On the absence of actual plateaus in zero-temperature magnetization curves of quantum spin clusters and chains

TL;DR

This paper investigates why zero-temperature magnetization curves of small quantum spin systems lack true plateaus, showing that non-commutativity and anisotropy lead to smooth, field-dependent magnetization within eigenstates, unlike idealized step-like behavior.

Contribution

It reveals the impact of non-commutativity, anisotropy, and g-factor differences on magnetization curves in quantum spin clusters and chains, highlighting the absence of actual plateaus.

Findings

Magnetization curves mimic band-like excitation behavior.

Anisotropy prevents reaching saturated magnetization at finite fields.

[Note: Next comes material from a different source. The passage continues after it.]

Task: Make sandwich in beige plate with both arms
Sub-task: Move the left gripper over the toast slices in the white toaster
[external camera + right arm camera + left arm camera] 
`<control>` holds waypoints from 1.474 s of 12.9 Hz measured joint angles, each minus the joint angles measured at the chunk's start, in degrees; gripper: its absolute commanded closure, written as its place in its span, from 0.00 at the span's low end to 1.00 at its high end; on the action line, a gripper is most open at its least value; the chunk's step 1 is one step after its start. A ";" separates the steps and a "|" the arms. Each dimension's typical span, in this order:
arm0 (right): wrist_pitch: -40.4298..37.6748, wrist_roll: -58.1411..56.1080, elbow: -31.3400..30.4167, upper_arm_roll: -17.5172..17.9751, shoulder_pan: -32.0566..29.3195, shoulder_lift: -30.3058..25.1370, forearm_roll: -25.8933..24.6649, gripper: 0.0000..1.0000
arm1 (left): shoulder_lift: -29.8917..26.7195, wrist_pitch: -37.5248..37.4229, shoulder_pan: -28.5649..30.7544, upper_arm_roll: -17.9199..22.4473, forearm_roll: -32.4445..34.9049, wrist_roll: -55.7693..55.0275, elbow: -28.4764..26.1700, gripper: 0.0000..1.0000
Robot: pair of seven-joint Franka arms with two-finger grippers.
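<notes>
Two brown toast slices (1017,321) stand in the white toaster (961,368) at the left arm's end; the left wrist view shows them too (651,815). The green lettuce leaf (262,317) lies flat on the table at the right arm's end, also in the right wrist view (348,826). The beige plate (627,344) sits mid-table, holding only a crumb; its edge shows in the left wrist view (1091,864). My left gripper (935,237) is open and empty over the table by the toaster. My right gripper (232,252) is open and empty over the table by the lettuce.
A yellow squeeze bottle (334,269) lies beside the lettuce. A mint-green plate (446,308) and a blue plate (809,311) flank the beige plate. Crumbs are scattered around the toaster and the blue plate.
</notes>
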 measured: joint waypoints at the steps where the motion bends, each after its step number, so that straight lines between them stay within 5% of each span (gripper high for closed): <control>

Chain models exhibit more complex magnetization structures.

Abstract

We examine the general features of the non-commutativity of the magnetization operator and Hamiltonian for the small quantum spin clusters. The source of this non-commutativity can be a difference in the Land\'{e} g-factors for different spins in the cluster, XY-anisotropy in the exchange interaction and the presence of the Dzyaloshinskii-Moriya term in the direction different for the direction of the magnetic field. As a result, a zero-temperature magnetization curve for the small spin clusters mimics that for the macroscopic systems with the band(s) of magnetic excitations, i.e. for the given eigenstate of the spin cluster the corresponding magnetic moment can be an explicit function of the external magnetic field yielding the non-constant (non-plateau) form of the magnetization curve within the given eigenstate. Also, the XY-anisotropy makes the saturated magnetization (the eigenstate when all spins in cluster are aligned along the magnetic field) inaccessible for finite magnetic field magnitude (asymptotical saturation). We demonstrate all these features on three examples: spin-1/2 dimer, mixed spin-(1/2,1) dimer, spin-1/2 ring trimer. We consider the simplest Ising-Heisenberg chain, the XYZ-Ising diamond chain with four different g-factors as well. In the chain model the magnetization curve has more complicated and non trivial structure with than that for clusters.